Computer Systems Organization

Start Lecture #13

6.5: Self-referential Structures

tree node

Consider a basic binary tree with each node containing just an integer an pointers to the left and right subtrees. Looking at the diagram on the right suggests a structure with three components: left, right, and value. The first two refer to other tree nodes and the third is an integer.

struct bad {
  struct bad left;
  int value;
  struct bad right;
};
struct treenode_t {
  struct treenode_t *left;
  int value;
  struct treenode_t *right;
};

Since trees are recursive data structures you might expect some sort of recursive structure. Consider struct bad defined on the right. (You might be fancier and have a struct tree, which contains a struct root, which has an integer value and two struct tree's).

But struct bad and its fancy friends are infinite data structures. Some languages permit infinite structures providing you never try to materialize more than a finite piece. But C is not one of those languages so for us struct bad is bad!

Instead, we use struct treenode_t also on the right (names like treenode_t are a shorter and very commonly used alternative to names like treenodeType).

Be sure you understand why struct treenode_t is finite and corresponds exactly to the picture above it.

struct s {
  int val;
  struct t *pt;
};
struct t {
  double weight;
  struct s *ps;
};

Mutually Referential/Recursive Structures

What if you have two structure types that need to reference each other. You cannot have a struct s contain a struct t if the struct t contains a struct s.

Once again pointers come to the rescue as illustrated on the right. Neither structure is infinite. A struct s contains one integer and one pointer. A struct t contains one double and one pointer.

Lab 2: 2d-Structures

Instead of trees, lab 2, uses a different 2-dimensional structure, a linked list of linked lists.

Although the lab is not in final form and has not yet been assigned, it is in good enough shape for us to study to learn how to used linked structures.

Malloc()

As you know, in Java objects (including arrays) have to be created via the new operator.
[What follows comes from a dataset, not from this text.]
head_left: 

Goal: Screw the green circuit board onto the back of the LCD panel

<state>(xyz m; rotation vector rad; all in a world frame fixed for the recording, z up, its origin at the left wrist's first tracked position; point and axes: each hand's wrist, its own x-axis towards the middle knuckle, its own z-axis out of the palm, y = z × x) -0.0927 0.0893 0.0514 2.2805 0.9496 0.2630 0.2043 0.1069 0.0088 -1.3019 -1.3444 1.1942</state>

We have seen that in C this is not always needed: you can declare a struct rectangle and then declare several rectangles.

However, this doesn't work if you want to generate the rectangles during run time. When you are writing lab 2, you don't know how many 2d nodes or 1d nodes will be needed.

So we need a way to create an object during run time. In C this uses the library function malloc(), which takes one argument, the amount of space to be allocated. The function malloc() returns a pointer to this space.

Since malloc() is not part of C, but is instead just a library routine, the compiler does not treat it specially (unlike the situation with new, which is part of Java). Since malloc() is just an ordinary function, and we want it to work for dynamic objects of any type (e.g., an int, a char *, a struct treenode, etc), and there is no way to pass a type to a function, two questions arise.

  1. How do we arrange that the space returned by malloc() meets the alignment requirements of the object we desire?
  2. How do we arrange that the pointer returned by malloc() is a pointer to the correct type.

The alignment question is the easier. We just have malloc() return space aligned on the most stringent requirement. So, if double requires 8-byte alignment, and all structures require 16-byte alignment, and all other data types require 4-byte alignment, then malloc() always returns space aligned on a 16-byte boundary (i.e., the address is a multiple of 16).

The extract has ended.